By Samantha Dobbie, PGR Student, Institute for Complex Systems Simulation (ICSS), Centre for Environmental Sciences (CES)

Researchers of Southampton University projects and policy experts from around the world gathered in London last week to attend the workshop, Policy & Science: Who defines the problem? Susanna Thorp, Director of WRENmedia opened the workshop with a simple exercise in which participants met, spoke with and recalled facts concerning fellow attendees. The exercise was used to highlight the fact that “we can have great evidence, good data, but if it is not presented in a memorable way it won’t have impact”.

ws-group-photoOn the subject of policy and science – first to the floor was Guy Poppy, Professor of Ecology at the University of Southampton and Chief Scientific Advisor at the Food Standards Agency (FSA). After providing a brief introduction to ASSETS, a large ESPA funded project working with communities in Columbia, Malawi and Peru; Guy Poppy highlighted the need to consider policy pathways early on. Echoing this sentiment, Rob Nicholls, Professor of Coastal Engineering at the University of Southampton spoke of the ESPA Deltas project and the use of an iterative learning loop, which incorporates participatory approaches involving diverse stakeholders to develop robust policies.

The morning session was topped off nicely with a keynote speech by Martina Padmanabhan.
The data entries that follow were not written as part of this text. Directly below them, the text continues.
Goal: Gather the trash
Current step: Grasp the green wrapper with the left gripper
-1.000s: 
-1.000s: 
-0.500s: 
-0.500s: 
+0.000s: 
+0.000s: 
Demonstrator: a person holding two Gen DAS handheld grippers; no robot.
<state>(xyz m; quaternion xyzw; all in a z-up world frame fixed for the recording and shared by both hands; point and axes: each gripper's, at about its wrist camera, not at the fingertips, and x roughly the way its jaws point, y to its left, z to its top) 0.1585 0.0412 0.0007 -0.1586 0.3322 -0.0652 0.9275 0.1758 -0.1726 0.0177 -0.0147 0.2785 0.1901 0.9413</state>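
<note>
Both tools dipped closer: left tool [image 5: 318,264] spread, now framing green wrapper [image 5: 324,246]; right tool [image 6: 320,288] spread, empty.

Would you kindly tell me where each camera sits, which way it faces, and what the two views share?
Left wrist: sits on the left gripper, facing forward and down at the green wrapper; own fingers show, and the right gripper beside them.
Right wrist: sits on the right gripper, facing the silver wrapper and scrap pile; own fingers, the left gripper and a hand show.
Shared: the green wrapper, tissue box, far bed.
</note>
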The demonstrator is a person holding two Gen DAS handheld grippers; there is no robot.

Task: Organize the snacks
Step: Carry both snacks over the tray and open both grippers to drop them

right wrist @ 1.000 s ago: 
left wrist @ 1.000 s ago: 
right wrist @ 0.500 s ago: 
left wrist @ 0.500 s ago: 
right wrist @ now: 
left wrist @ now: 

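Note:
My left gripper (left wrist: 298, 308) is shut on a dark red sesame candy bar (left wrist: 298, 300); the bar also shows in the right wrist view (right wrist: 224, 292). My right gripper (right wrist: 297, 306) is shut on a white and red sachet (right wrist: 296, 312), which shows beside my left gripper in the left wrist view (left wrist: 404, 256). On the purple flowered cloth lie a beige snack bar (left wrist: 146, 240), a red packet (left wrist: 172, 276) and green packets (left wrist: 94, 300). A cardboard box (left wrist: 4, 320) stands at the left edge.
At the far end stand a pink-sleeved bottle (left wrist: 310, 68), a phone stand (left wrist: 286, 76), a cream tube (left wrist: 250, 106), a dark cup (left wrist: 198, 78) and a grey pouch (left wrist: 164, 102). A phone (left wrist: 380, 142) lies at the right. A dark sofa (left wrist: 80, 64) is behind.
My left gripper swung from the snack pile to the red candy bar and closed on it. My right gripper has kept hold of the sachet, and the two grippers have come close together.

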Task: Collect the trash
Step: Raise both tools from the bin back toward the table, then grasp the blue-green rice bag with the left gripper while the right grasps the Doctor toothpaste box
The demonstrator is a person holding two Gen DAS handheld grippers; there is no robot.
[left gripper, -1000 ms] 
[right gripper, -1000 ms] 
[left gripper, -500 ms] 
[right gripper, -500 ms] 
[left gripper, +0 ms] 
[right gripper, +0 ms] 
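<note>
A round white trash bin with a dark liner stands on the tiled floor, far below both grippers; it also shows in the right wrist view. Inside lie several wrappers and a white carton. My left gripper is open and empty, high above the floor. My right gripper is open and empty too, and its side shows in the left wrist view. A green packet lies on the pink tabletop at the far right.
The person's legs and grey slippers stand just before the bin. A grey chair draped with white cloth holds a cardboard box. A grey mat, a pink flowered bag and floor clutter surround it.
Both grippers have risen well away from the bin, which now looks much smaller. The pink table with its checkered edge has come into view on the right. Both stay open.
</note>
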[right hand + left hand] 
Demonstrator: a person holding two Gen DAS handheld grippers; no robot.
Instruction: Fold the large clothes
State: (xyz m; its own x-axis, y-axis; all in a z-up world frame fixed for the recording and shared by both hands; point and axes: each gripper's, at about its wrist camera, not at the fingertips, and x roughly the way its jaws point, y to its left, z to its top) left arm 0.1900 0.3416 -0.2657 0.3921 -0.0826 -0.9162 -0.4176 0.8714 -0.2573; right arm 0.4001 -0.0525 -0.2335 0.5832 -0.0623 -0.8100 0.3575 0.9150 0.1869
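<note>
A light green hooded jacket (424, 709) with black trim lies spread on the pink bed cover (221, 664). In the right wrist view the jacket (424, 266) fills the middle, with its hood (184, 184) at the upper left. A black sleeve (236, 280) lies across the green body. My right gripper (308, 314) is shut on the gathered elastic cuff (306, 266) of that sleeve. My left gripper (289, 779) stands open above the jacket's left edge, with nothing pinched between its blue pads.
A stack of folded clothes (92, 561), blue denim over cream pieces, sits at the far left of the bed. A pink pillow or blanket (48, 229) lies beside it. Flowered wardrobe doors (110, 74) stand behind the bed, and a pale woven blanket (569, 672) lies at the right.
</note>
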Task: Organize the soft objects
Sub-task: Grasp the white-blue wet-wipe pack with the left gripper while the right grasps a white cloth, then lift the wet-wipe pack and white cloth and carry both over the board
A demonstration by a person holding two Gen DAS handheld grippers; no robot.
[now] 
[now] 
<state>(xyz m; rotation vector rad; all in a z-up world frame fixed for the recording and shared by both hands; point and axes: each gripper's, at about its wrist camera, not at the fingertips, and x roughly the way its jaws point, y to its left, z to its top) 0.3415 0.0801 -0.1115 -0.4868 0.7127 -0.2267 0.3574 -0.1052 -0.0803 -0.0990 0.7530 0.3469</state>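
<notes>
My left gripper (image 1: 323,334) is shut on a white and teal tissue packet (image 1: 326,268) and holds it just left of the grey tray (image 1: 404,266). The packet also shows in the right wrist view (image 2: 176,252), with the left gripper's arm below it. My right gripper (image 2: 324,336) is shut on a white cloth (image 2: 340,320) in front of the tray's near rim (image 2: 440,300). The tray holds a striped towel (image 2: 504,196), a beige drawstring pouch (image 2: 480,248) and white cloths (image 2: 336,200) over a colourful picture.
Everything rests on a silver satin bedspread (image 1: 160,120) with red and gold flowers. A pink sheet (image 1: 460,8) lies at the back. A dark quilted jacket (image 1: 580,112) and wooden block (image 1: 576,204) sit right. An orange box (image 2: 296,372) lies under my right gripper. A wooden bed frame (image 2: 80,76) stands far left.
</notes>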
As Professor of Comparative Development and Cultural Research at the University of Passau, Germany – Martina Padmanabhan had been invited along as one of the editors of Cultivate Diversity! A Handbook on Transdisciplinary Approaches to Agrobiodiversity Research. Arguing that, “we need to say goodbye to science and policy as two independent domains”, she identified 5 key features of the interface, including: goals, structure, processes, outputs and outcomes. Successful interfaces were regarded to be those that possess credibility, relevance, legitimacy and dynamic interaction, while potential issues included: power conflicts, unclear goals and lack of resources. In order to overcome such pitfalls, Martina Padmanabhan called for, “co-design, co-creation and co-evaluation” of the science-policy interface.

A highlight of the day was a panel discussion drawing upon examples, experiences and views from experts in Columbia, India, Malawi and the UK. The panel talk and discussion was guided by Gerry Stoker, Professor of Policy and Governance at the University of Southampton, UK. A number of interesting points were raised, including the need to:

  • Ensure researchers are asking the questions policy makers want the answer to,
  • Be honest about the values underpinning research and make sure they match policy
  • Acknowledge that showing something in aggregate data doesn’t mean it will make a good political decision
  • Overcome conflicting time-horizons of scientists and policy makers that can often pose problems,
  • Ensure continued engagement between scientists and policy makers – too often it’s the case that “We kiss and then we vanish”.

Finally, the afternoon session offered a great opportunity for scientists and policy makers to engage in conversation. Participants were divided into three working groups to discuss the overarching question: “How to manage the nexus of relationships between researchers funders and policy makers”. After a fruitful discussion, each of the groups came up with a number of action points including the need to celebrate science-policy advocates and ensure both scientists and decision makers are equipped with the skills to engage effectively. Wrapping up the day, Gerry Stoker thanked all involved but was keen to stress that the meeting hadn’t ended. After all, if the science-policy gap is to bridged and long-term engagement become the norm, we must continue as we mean to go on.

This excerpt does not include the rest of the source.